EXERCISE GOAL — Repeat the entries that appear below, exactly and in full.

(Data items)

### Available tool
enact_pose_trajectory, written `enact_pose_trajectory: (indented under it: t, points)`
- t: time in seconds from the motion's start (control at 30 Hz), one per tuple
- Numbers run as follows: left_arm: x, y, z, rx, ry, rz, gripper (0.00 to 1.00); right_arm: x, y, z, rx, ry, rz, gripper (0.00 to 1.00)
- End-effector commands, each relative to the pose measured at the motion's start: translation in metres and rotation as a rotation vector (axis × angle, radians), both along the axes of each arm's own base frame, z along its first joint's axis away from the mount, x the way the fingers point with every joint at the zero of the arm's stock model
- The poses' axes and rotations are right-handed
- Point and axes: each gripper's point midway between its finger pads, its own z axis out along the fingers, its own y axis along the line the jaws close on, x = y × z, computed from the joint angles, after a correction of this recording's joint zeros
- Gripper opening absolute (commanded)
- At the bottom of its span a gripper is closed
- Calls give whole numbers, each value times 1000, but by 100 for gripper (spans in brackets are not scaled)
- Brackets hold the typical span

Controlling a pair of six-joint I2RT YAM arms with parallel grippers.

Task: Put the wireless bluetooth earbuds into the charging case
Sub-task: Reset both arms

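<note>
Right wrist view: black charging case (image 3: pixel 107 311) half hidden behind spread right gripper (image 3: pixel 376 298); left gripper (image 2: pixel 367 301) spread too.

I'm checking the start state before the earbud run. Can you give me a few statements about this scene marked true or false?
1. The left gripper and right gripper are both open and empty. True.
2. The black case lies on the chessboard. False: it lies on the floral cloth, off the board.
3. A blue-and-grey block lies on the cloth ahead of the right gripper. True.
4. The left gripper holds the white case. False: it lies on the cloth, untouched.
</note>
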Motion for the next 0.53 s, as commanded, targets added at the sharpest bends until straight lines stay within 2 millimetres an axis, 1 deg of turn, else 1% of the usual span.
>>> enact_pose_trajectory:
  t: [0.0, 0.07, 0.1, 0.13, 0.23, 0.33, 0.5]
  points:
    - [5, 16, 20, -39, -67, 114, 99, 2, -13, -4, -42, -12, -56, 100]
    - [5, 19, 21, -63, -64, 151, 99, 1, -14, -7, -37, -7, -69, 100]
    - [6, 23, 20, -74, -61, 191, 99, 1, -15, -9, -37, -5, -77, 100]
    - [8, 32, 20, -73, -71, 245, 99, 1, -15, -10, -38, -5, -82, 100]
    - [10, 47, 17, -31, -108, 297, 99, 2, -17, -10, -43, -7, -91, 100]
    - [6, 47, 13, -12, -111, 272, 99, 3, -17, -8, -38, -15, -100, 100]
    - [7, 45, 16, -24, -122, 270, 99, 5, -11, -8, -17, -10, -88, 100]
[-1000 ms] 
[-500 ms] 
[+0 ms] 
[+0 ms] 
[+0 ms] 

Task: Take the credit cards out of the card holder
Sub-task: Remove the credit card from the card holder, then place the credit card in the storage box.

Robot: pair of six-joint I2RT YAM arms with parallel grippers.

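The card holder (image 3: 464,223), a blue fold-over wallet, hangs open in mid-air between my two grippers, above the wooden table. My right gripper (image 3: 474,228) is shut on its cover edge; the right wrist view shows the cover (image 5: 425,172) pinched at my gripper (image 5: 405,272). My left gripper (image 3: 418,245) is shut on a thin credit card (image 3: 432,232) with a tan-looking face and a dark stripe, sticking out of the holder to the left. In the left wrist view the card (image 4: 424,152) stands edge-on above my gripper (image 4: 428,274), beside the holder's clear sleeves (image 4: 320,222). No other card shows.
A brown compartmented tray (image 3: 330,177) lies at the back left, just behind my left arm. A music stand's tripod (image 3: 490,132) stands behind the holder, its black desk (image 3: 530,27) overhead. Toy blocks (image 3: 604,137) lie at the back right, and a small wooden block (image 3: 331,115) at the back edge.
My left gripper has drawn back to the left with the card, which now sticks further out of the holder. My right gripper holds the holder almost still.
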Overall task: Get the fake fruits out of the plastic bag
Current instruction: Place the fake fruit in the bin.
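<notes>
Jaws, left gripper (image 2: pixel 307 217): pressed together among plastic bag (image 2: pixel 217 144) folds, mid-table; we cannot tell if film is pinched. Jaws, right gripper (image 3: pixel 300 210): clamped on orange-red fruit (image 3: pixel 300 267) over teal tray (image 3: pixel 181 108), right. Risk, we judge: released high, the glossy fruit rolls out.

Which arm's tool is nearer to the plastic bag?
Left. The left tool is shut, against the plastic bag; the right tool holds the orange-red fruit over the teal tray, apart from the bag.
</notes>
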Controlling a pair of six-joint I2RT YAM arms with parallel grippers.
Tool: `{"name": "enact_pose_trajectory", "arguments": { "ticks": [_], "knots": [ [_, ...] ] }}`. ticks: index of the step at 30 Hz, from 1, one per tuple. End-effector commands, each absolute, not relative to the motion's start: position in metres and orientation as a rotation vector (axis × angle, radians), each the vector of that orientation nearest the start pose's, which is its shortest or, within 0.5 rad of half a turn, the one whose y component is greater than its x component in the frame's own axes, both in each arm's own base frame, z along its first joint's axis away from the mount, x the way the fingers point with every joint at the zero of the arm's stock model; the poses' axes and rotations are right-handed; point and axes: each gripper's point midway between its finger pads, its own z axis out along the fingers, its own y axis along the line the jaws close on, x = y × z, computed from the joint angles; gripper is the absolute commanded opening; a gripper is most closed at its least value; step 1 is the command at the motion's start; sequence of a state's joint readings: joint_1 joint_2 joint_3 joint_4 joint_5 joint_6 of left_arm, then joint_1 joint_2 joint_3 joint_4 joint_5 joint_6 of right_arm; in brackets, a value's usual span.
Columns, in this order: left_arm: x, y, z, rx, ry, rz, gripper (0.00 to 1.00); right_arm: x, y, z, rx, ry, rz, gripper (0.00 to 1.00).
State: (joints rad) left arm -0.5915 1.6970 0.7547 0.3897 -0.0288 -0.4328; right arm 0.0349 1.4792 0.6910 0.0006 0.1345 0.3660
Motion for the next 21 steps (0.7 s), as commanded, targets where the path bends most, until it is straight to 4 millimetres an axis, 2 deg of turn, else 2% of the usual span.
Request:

YOUR SOLUTION —
### Available tool
enact_pose_trajectory, written `enact_pose_trajectory: (indented under it: t, points)`
- t: time in seconds from the motion's start (control at 30 Hz), one per tuple
- Numbers run as follows: left_arm: x, y, z, rx, ry, rz, gripper (0.00 to 1.00); right_arm: x, y, z, rx, ry, rz, gripper (0.00 to 1.00)
- End-effector commands, each relative to the pose measured at the motion's start: translation in metres and rotation as a rotation vector (axis × angle, radians), both along the axes of each arm's own base frame, z along its first joint's axis away from the mount, x the way the fingers point with every joint at the zero of the arm's stock model
- The poses' axes and rotations are right-handed
- Point and axes: each gripper's point midway between its finger pads, its own z axis out along the fingers, its own y axis along the line the jaws close on, x = y × z, computed from the joint angles, after a correction of this recording's joint zeros
- Gripper opening absolute (commanded)
- At the bottom of its span a gripper is closed
- Calls give whole numbers, each value times 1000, but by 100 for gripper (spans in brackets are not scaled)
- Brackets hold the typical span

Controlling a pair of six-joint I2RT YAM arms with parallel grippers.

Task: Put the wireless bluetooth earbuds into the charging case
Sub-task: Reset both arms

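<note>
Right wrist view: black charging case (image 3: pixel 107 311) half hidden behind spread right gripper (image 3: pixel 376 298); left gripper (image 2: pixel 367 301) spread too.

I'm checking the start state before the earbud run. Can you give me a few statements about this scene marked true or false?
1. The left gripper and right gripper are both open and empty. True.
2. The black case lies on the chessboard. False: it lies on the floral cloth, off the board.
3. A blue-and-grey block lies on the cloth ahead of the right gripper. True.
4. The left gripper holds the white case. False: it lies on the cloth, untouched.
</note>
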Motion for the next 0.53 s, as commanded, targets added at the sharpest bends until straight lines stay within 2 millimetres an axis, 1 deg of turn, else 1% of the usual span.
>>> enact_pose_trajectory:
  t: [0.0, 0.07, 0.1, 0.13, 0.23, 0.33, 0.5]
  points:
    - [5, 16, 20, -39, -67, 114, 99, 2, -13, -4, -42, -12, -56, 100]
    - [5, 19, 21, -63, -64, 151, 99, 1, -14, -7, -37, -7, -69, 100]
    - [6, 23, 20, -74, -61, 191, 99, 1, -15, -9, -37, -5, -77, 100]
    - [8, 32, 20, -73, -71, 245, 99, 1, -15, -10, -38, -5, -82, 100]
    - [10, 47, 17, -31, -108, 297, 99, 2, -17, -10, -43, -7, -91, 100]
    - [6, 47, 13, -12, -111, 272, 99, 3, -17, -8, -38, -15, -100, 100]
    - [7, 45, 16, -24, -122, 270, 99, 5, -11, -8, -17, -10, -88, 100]
[-1000 ms] 
[-500 ms] 
[+0 ms] 
[+0 ms] 
[+0 ms] 

Task: Take the credit cards out of the card holder
Sub-task: Remove the credit card from the card holder, then place the credit card in the storage box.

Robot: pair of six-joint I2RT YAM arms with parallel grippers.

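The card holder (image 3: 464,223), a blue fold-over wallet, hangs open in mid-air between my two grippers, above the wooden table. My right gripper (image 3: 474,228) is shut on its cover edge; the right wrist view shows the cover (image 5: 425,172) pinched at my gripper (image 5: 405,272). My left gripper (image 3: 418,245) is shut on a thin credit card (image 3: 432,232) with a tan-looking face and a dark stripe, sticking out of the holder to the left. In the left wrist view the card (image 4: 424,152) stands edge-on above my gripper (image 4: 428,274), beside the holder's clear sleeves (image 4: 320,222). No other card shows.
A brown compartmented tray (image 3: 330,177) lies at the back left, just behind my left arm. A music stand's tripod (image 3: 490,132) stands behind the holder, its black desk (image 3: 530,27) overhead. Toy blocks (image 3: 604,137) lie at the back right, and a small wooden block (image 3: 331,115) at the back edge.
My left gripper has drawn back to the left with the card, which now sticks further out of the holder. My right gripper holds the holder almost still.
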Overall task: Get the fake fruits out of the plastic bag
Current instruction: Place the fake fruit in the bin.
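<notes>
Jaws, left gripper (image 2: pixel 307 217): pressed together among plastic bag (image 2: pixel 217 144) folds, mid-table; we cannot tell if film is pinched. Jaws, right gripper (image 3: pixel 300 210): clamped on orange-red fruit (image 3: pixel 300 267) over teal tray (image 3: pixel 181 108), right. Risk, we judge: released high, the glossy fruit rolls out.

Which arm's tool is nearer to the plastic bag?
Left. The left tool is shut, against the plastic bag; the right tool holds the orange-red fruit over the teal tray, apart from the bag.
</notes>
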Controlling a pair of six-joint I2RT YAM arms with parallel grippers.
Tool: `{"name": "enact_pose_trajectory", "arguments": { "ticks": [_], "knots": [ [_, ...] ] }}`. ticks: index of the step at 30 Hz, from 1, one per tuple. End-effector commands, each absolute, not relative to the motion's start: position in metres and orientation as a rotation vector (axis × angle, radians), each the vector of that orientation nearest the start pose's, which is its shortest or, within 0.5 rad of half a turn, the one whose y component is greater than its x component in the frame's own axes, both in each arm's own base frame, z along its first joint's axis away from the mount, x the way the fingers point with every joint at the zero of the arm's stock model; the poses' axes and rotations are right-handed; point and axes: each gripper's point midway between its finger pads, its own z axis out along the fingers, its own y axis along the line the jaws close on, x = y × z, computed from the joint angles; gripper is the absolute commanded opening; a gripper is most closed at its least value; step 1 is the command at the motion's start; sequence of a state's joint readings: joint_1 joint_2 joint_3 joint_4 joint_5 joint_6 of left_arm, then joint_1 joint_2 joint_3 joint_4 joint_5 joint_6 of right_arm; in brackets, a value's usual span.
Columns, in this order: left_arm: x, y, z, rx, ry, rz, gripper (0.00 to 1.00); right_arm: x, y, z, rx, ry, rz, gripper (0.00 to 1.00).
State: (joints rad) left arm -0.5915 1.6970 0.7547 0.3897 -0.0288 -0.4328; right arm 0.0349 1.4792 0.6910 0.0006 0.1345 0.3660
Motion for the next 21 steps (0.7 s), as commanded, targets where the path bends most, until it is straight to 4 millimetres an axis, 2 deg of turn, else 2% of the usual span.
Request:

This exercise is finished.